Love Me Always

I just went through a situation and it made me realise I want someone to love me always. Not in the way that most people mean it, I want you to love me on the days you find it hard to love. 

I want you to love me during the days where you feel like the whole world is crashing down on you. I don’t want you to hide your pain from me, I want to be the first person you run to wherever you do feel pain. I don’t want to only exist to you in times of happiness, I want to exist in times of sadness too.

I want everything.

I want the parts of you that you don’t want others to see so that I can love them the same way I love the rest of you. I want you to show me the part of you that stares into the wall and questions your existence. I want to be the one you lean on in those times, and even after it. I want to be the person you want to share your silence with.
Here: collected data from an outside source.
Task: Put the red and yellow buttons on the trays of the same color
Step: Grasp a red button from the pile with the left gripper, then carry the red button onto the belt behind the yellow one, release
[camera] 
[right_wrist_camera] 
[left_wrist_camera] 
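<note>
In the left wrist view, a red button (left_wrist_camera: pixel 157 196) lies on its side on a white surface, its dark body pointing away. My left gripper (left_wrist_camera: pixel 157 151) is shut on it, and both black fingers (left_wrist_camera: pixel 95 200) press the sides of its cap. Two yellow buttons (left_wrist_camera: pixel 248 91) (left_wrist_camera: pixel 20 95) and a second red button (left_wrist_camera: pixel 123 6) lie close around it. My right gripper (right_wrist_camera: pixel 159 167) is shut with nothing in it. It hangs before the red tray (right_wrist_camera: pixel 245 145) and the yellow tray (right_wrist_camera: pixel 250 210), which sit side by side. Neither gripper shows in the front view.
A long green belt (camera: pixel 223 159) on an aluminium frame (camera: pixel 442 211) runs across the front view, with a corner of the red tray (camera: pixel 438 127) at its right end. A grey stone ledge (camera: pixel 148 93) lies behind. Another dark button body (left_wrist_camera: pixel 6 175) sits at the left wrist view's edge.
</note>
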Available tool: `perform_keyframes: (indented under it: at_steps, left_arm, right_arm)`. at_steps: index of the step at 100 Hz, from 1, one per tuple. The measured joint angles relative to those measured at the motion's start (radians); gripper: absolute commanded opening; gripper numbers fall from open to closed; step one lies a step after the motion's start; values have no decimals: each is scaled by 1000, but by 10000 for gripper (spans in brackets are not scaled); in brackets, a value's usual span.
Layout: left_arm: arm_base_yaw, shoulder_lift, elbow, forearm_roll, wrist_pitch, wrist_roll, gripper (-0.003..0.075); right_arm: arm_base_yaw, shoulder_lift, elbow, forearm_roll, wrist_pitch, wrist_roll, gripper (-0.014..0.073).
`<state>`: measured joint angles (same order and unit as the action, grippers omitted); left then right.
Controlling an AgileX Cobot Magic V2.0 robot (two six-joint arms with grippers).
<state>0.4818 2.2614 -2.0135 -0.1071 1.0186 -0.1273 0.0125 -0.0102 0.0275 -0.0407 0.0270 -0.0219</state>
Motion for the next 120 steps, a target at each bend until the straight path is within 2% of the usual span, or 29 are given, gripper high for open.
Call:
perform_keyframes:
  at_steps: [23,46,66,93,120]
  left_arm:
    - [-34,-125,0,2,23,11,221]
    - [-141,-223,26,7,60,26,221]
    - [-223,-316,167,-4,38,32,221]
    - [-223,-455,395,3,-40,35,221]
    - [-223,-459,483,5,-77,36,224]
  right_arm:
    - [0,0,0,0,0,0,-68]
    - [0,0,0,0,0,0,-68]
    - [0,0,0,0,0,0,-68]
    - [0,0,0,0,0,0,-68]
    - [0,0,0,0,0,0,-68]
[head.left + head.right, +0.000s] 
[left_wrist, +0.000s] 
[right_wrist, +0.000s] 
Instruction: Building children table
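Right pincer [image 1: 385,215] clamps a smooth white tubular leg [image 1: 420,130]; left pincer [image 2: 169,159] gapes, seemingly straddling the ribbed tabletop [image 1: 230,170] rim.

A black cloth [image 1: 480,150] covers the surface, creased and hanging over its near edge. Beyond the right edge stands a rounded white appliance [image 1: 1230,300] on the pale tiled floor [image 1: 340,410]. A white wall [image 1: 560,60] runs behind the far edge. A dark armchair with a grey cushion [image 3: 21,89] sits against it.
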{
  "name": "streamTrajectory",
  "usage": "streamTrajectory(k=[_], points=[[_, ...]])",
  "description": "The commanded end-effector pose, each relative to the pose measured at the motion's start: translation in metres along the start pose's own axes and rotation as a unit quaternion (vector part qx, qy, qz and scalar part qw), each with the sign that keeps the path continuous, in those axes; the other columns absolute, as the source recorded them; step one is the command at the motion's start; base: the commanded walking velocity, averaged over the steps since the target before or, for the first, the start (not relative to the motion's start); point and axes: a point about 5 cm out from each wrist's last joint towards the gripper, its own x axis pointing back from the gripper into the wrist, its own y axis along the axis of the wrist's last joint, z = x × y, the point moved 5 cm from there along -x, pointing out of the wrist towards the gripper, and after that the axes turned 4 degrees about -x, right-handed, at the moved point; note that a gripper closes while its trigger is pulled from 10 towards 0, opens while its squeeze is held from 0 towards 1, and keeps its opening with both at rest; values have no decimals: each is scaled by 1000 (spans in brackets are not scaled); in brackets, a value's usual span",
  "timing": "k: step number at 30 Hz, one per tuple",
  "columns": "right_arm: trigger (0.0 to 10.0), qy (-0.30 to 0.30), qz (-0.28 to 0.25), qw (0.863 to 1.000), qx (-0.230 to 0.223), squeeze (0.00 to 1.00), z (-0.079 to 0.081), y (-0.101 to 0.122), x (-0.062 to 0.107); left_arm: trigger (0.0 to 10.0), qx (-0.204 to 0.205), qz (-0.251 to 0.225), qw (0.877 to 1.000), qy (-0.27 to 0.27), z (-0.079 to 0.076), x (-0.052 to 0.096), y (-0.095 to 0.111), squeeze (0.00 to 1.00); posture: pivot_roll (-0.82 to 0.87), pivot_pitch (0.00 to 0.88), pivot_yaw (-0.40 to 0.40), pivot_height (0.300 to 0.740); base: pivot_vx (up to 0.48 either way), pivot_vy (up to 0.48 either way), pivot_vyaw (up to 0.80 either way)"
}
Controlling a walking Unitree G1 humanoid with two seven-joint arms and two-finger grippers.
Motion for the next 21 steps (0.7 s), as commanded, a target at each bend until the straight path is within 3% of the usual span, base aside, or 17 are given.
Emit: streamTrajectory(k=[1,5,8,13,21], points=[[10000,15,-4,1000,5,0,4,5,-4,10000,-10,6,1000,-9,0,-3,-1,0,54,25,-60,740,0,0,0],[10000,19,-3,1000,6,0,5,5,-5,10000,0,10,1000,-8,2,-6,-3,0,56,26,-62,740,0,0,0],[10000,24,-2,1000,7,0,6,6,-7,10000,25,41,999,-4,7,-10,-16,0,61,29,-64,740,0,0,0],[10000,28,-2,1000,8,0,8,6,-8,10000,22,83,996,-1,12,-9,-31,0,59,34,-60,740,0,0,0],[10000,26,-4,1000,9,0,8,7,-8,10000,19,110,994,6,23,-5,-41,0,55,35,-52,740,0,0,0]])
When the world gets too loud and you just need silence, let me be the person you find peace in. We just sit in silence. No questions, not answers, no words. Just silence, whilst you rest in my arms, holding unto each other. I feel your racing heart begin to calm, and your rapid breathing begin to shallow.

I don’t want your darkness hidden from me. I want to show it to me like you show me every other part of yourself. I want you to be able to talk to me, to understand that we are in this together. Keeping things from me and fighting those battles alone doesn’t prove to me that you’re strong. It shows me that you don’t trust me enough.

It may have absolutely nothing to do with me but doesn’t stop me from feeling left out, especially when its obvious you’re going through something. Its even worse when you keep your distance from me because you want to figure it out on your own. Its not about me, its about you. But everything about you is my business though.